Le devoir de conseil dont il est question dans l’affaire en cause concerne le moment de la réception de l’ouvrage mais la solution adoptée par le Conseil d’Etat l’étend à toute non-conformité à l’ensemble des aux normes applicables. Le contexte était le suivant : postérieurement à la réception des travaux, le directeur départemental des territoires de l’Yonne a mis en demeure l’OPH Domanys, maître de l’ouvrage, de mettre les logements en conformité aux normes portant sur leur aération et leur accessibilité aux personnes handicapées. Les travaux de reprise se sont élevés à 80 000 euros, somme ensuite réclamée par le maître de l’ouvrage au maître d’œuvre au titre de son défaut de conseil.

Jusqu’alors, la jurisprudence rangeait dans le devoir de conseil les vices non signalés affectant l’ouvrage et dont il pouvait avoir connaissance (CE 28 janvier 2011 Société cabinet d’études Marc Merlin et autres, n° 330693 330835 332826, T. p. 1015), le fait de signaler l’entrée en vigueur, au cours de l’exécution des travaux, de toute nouvelle réglementation applicable à l’ouvrage, susceptible d’entrainer la non réception et décider des travaux nécessaires à la mise en conformité de l’ouvrage (CE 10 décembre 2020, M. G..., n° 432783, T. p. 838).

Mais le rapporteur public expliquait qu’il n’était pas évident de prolonger cette dernière jurisprudence au cas où la méconnaissance de la réglementation existait en quelque sorte dès l’origine.

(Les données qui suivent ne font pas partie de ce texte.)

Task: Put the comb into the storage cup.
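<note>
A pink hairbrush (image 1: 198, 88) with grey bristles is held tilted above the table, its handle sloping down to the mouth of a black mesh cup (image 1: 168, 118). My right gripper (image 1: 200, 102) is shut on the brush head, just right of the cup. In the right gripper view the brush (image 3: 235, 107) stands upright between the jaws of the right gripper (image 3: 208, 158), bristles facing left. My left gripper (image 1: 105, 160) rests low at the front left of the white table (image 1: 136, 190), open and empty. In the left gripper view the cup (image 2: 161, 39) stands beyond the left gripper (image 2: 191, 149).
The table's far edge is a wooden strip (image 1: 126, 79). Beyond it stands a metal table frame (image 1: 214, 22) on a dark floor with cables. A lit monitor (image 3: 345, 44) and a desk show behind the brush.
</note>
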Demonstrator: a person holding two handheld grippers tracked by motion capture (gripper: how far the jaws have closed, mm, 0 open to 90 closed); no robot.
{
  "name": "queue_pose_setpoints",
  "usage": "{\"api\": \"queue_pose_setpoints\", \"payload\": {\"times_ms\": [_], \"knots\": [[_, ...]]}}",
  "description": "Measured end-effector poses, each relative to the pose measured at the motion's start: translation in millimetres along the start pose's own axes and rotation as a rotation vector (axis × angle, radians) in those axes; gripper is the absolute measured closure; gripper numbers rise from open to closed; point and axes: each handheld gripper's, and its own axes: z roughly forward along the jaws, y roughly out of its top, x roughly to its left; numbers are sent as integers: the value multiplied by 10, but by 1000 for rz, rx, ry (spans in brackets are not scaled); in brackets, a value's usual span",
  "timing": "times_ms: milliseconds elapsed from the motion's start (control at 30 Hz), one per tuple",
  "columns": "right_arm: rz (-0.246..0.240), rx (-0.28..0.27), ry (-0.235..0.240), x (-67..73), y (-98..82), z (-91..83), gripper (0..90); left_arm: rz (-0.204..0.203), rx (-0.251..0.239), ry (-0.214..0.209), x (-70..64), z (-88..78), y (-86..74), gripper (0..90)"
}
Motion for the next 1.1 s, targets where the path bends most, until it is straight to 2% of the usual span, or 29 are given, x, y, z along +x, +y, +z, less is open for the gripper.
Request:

En effet, le maître d’œuvre peut voir sa responsabilité engagée à titre de constructeur pour des défauts de conception mais cette responsabilité s’éteint avec la réception de l’ouvrage (CE 2 décembre 2019, Société Guervilly et autres du n° 423544, T. pp. 833-834). Pour le rapporteur public Nicolas Labrune, « dit autrement, si, dans un cas comme celui de l’espèce, le maître d’ouvrage invoque, postérieurement à la réception, un manquement du maître d’œuvre à son devoir de conseil, est-ce que cela ne contreviendrait pas à l’impossibilité d’invoquer un vice de conception après la réception, qui a mis fin aux obligations contractuelles du maître d’œuvre ? ». Mais le rapporteur public convainc le Conseil d’Etat, non pas sur le terrain de la dissimulation frauduleuse (CE, Section, 15 juillet 2004, Syndicat intercommunal d'alimentation en eau des communes de la Seyne et de la région Est de Toulon, n° 235053, p. 345) mais sur ce que l’on peut appeler la double nature de la mission du maître d’œuvre : à la fois responsable de la conception mais aussi assistant au stade de la réception. Aussi, le fait que l’on puisse quelque part voir un défaut de conception de l’ouvrage à ne pas avoir prévu la conformité aux règles d’aération et d’accessibilité ne dispense de voir un défaut de conseil au stade de la réception. Certes, comme le dit le rapporteur public, cela atténue la portée de la jurisprudence Guervilly précitée mais est de nature à renforcer l’obligation de conseil et de vigilance du maître d’œuvre, surtout compte tenu de la réglementation en cause dans l’espèce concernée dont on a du mal à voir qu’elle ne puisse engager la responsabilité du maître d’œuvre par la seule magie de la réception de l’ouvrage.

L’affaire est renvoyée à la Cour administrative d’appel de Lyon.